Let us take the most urgent problems to which the science of economics should be applied, namely, those of taxation, the basic insurance of order; of value, the consequence of effort within a region of order; and of currency, the measure of this value. We now have taxation based upon need, effort and ability, in intricate and arbitrary ratios; while value is tied tightly, and currency loosely, to gold, first, because gold was originally regarded as more stable in quantity than the good-faith of some irresponsible autocrat, and, second, because gold is even more malleable than we dreamed and has, under the political exigencies of democracy, a capacity for being beaten very thin and used for gilding in times of scarcity. As against these deplorable survivals of political bondage, we have the general knowledge that taxation is the pro rata responsibility of dispersed sovereignty for order: that order is a prerequisite of value; while the device of currency is clearly an attempt to measure the resulting value and make it negotiable, or, in other words, to provide that the freedom which arises from effective effort should have equal weight in time and space within our national domain.

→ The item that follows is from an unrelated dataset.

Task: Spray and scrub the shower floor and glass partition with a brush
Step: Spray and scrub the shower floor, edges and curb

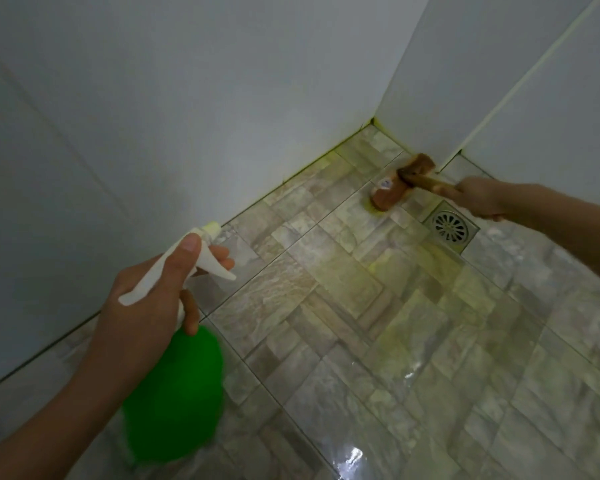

Fundamentally, then, currency, value and taxation are integrally related, since currency is a measure of value, and value is a consequence of effort, modified by the cost of order; and yet, today, the volume of our currency is governed by a small and uncontrollable sum of gold; while taxation is imposed upon effort, which it tends ultimately to diminish. Such considerations as these force one to realize that some of the accepted rudiments of scientific method are absent from much that is termed economics.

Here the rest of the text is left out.